El director general de la DIDA, Elías Báez, afirmó que la atención oportuna a los afiliados del Sistema Dominicano de Seguridad Social constituye una obligación legal y no puede ser interrumpida por diferencias económicas entre las clínicas y las aseguradoras.
Recordó que la Ley 87-01 reconoce el derecho de los afiliados a recibir prestaciones de salud oportunas y de calidad, mientras que la Ley General de Salud 42-01 establece la responsabilidad de los prestadores de garantizar servicios accesibles, continuos y oportunos para la población.
"El derecho a la salud de los afiliados debe prevalecer en todo momento", expresó Báez.
La institución indicó que mantendrá un monitoreo permanente de la calidad y oportunidad de los servicios brindados.
¿Qué es la indexación que reclaman las clínicas?
La indexación que reclama Andeclip consiste en actualizar las tarifas que las ARS pagan a las clínicas por los internamientos y otros servicios hospitalarios para reflejar el aumento acumulado de los costos de operación.
Según explicó Mena, el reclamo no incluye las consultas médicas ni los honorarios de los especialistas, sino los pagos que reciben los centros de salud por la atención de pacientes hospitalizados.
Por ejemplo, si en 2007 una ARS pagaba 1,000 pesos por un procedimiento, Andeclip sostiene que, debido a la inflación acumulada en el sector salud, esa tarifa debería haber aumentado un 110 %, por lo que hoy ascendería a 2,100 pesos.
Sin embargo, asegura que las ARS solo han aplicado un incremento de 25 %, por lo que actualmente pagan 1,250 pesos. La diferencia entre lo que reclaman las clínicas y lo que reciben sería de 850 pesos por ese procedimiento.
El gremio insiste en que los ajustes aplicados por las ARS han sido insuficientes, lo que, según afirma, ha deteriorado la situación financiera de las clínicas privadas.
¿Qué tendría que pagar un paciente?
De su lado, el abogado experto en Seguridad Social, Frank Aristy, explicó que, de cara al paciente, la Ley 87-01 contempla copago por el 30 % de los medicamentos ambulatorios.
Según detalló, en el año 2009 se fijó una cuota moderadora variable, donde el paciente paga 10 % del costo de los procedimientos de cirugía y 15 % de internamiento hasta un tope de un salario mínimo nacional, fijado actualmente en 23,223 pesos.

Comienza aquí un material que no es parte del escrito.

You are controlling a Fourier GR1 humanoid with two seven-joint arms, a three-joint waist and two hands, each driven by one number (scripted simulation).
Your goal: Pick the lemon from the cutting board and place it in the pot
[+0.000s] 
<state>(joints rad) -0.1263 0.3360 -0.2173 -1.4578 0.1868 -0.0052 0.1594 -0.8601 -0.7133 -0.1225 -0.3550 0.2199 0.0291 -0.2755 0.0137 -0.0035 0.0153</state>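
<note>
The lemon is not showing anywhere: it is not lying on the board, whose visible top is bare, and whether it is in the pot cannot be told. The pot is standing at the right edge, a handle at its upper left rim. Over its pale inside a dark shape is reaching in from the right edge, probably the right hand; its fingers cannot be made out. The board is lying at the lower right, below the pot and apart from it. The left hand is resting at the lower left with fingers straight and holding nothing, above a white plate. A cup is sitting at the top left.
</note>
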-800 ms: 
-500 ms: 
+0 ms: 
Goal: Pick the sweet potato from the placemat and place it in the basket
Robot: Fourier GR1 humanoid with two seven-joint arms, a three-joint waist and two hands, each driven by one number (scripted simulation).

“Si un afiliado va a una clínica y le hacen una cirugía, ese afiliado tiene que pagar el 10 % del costo de los servicios, pero hasta el tope de 23,223 pesos. ¿Qué quiere decir eso? Si la factura hace 50,000 pesos por una cirugía, ese afiliado tiene que pagar 5,000 pesos”, detalló.
“Pero, si la factura hace 500,000 pesos, el afiliado no tiene que pagar 50,000 pesos, que es el 10 % de 500,000. El afiliado solamente tiene que pagar hasta la suma de un salario mínimo nacional de la seguridad social, el que está vigente actualmente, que es 23,223”, añadió.
El abogado aclaró que los afiliados tienen que pagar la diferencia en el costo de la habitación.
- “Si una habitación diaria está en 2,500 pesos, el seguro le cubre 2,346 pesos”, declaró.
En cuanto a los honorarios médicos, Aristy indicó que “el costo más grande de bolsillo son los honorarios médicos. Los afiliados no deben pagar honorarios. En la factura de la clínica deben incluir los honorarios”.
Comentó que se ha convertido en una práctica porque el paciente no quiere entrar en contradicción con el médico tratante, haciendo muchas veces pagos por fuera de la factura.
“El médico tiene derecho a cobrarle los honorarios que quiera a un paciente privado pero un afiliado al Sistema Dominicano de Seguridad Social no tiene que pagarle honorarios médicos, quien tiene que pagar los honorarios es la ARS”, concluyó.